Son débit est si rapide qu’il y a très peu d’endroits où respirer, et pourtant le flow de Freddie est limpide. Chaque mot est clair et le rappeur de Gary, Indiana, donne une forte impression de facilité. D’ailleurs, demandez à n’importe quel rappeur et il vous dira fort probablement que le contrôle de la respiration est un des plus gros défis dans le rap. Écrire un verse, trouver un flow, c’est bien beau, mais encore faut-il trouver le temps de respirer à travers tout ça. 

J’écoute encore Bandana, sa dernière collaboration avec Madlib, mais on dirait que depuis ce freestyle, j’attends le premier album de Freddie Gibbs Jr.. Vu sa prestance naturelle devant le micro, ce n’est qu’une question de temps. R.I.P. Nip.

Astralopithèque – Pas science infuse

« Tellement j’pense, j’ai trouvé réponse à toutes les questions

Écoute, tu vas comprendre:

Chaque fois qu’on m’demande

J’sais déjà que la réponse c’est que ça va dépendre »

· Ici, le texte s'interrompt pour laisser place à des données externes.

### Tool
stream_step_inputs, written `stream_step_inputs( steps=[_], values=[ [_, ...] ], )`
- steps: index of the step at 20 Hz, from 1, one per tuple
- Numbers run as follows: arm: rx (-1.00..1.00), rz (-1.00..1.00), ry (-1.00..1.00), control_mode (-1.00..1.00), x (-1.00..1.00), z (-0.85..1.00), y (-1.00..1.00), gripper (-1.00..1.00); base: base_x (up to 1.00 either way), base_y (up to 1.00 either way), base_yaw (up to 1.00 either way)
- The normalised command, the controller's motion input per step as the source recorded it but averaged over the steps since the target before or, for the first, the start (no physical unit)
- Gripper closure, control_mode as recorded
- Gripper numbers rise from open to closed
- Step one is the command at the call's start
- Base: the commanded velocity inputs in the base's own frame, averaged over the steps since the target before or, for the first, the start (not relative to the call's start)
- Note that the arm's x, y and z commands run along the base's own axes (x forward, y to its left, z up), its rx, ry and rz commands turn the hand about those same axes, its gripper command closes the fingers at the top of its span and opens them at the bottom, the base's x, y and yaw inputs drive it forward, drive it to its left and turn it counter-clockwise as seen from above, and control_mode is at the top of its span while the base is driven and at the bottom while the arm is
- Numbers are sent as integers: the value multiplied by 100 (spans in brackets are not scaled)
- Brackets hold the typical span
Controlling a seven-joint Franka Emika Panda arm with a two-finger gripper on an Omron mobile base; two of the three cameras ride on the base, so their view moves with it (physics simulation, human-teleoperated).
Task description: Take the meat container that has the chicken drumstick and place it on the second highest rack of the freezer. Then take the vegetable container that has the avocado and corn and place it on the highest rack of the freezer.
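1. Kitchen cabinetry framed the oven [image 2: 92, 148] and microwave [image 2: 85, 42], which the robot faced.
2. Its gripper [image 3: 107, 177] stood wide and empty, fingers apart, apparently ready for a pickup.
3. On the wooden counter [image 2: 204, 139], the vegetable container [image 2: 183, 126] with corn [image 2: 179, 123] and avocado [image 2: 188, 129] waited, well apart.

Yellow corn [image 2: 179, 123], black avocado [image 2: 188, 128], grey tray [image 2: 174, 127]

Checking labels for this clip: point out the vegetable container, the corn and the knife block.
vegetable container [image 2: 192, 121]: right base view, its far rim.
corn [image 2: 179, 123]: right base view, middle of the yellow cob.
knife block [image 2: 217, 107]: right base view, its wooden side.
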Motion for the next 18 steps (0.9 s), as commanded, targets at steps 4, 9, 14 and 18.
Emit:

Les trois compères qui forment Astralopithèque, soit les rappeurs Papi et Edaï et le producteur Eius Echo, ont présenté cette semaine leur premier album après une série de EPs solos produits par Echo

Le résultat est franchement impressionnant, alors qu’on sent deux rappeurs qui ont envie de revoir l’approche du rap actuel. Peu de flows trap, pas d’Autotune, mais tout de même une forte touche de modernité dans l’approche grâce aux synthés d’Eius Echo.

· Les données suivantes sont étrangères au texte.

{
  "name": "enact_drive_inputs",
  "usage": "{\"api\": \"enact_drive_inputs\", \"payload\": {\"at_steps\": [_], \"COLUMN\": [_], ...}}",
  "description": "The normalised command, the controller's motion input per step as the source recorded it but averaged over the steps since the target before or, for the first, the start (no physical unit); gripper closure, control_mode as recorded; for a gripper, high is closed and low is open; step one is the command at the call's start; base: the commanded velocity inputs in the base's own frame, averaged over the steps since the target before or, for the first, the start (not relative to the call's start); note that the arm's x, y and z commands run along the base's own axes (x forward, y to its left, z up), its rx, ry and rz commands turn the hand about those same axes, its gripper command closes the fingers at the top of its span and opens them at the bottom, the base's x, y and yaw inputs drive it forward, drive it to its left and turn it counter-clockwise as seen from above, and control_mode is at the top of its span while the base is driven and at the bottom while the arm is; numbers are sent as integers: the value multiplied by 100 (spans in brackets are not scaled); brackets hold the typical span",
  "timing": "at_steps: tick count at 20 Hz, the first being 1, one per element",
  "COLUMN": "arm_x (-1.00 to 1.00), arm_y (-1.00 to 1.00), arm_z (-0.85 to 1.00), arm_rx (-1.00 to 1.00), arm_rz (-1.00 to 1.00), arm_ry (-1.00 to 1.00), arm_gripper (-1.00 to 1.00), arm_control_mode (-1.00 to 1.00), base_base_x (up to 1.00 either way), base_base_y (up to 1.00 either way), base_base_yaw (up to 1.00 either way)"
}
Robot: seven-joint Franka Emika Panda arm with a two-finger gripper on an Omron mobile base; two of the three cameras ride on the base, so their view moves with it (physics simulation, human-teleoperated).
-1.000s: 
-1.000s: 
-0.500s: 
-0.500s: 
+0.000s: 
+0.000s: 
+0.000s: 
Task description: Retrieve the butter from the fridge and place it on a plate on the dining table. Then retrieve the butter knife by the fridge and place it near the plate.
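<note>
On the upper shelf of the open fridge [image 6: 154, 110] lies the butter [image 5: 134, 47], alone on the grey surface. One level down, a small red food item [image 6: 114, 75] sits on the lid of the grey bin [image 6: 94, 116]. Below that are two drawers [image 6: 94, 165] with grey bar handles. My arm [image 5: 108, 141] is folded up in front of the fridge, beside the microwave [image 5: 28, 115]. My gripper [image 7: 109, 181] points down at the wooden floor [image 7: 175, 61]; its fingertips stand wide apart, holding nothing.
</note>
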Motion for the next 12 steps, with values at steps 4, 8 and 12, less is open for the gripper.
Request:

Si les flows sont parfois un peu imprécis (ce qui me rappelle Freestyle Fellowship), et qu’on perd un brin le sens des paroles dans certaines envolées poétiques, on retrouve tout de même un projet qui ne ressemble à rien de ce qui se fait dans le rap queb actuellement. C’est une réussite en soi, car il est de plus en plus rare de tomber sur un projet rafraîchissant, dont l’approche ne rappelle à peu près rien d’autre en matière d’influences. 

Sur Pas science infuse, on retrouve des propos pleins de lucidité, surtout dans le couplet d’Edaï où le rappeur explique la nuance de la vie: tout est une question de perspective, de timing. En gros, peu importe la question, la réponse dépend souvent de plein de facteurs extérieurs à ladite question. C’est le genre d’affaires que j’aime beaucoup dans le rap, lorsque les MCs nous poussent à la réflexion.

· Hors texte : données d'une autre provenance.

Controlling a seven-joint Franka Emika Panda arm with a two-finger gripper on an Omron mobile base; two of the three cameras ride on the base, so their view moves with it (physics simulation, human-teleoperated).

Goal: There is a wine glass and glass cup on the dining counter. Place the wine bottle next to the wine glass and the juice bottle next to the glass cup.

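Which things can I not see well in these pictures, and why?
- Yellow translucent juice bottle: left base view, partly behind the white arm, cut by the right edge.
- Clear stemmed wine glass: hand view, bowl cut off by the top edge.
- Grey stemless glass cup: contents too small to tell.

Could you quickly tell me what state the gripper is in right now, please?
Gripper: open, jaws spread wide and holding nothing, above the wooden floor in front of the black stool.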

Dans tous les cas, les trois jeunes artistes ont des choses à dire, des principes à revendiquer, une marge de progression hyper intéressante et même un lancement d’album sold out. Dur de faire mieux pour une première. 

SHOUTOUTS

Retour de la rubrique SHOUTOUTS cette semaine pour envoyer des fleurs aux gros bonnets d’O.G.B qui viennent de dévoiler un premier single depuis leur EP Fruit Jazz, le très smooth Vega. Les gars sont en forme et ça annonce de bien belles choses pour les gagnants des Francouvertes qui se produiront d’ailleurs vendredi aux Jardins Gamelin et dimanche à Osheaga. Deux doigts dans les airs pour la victoire.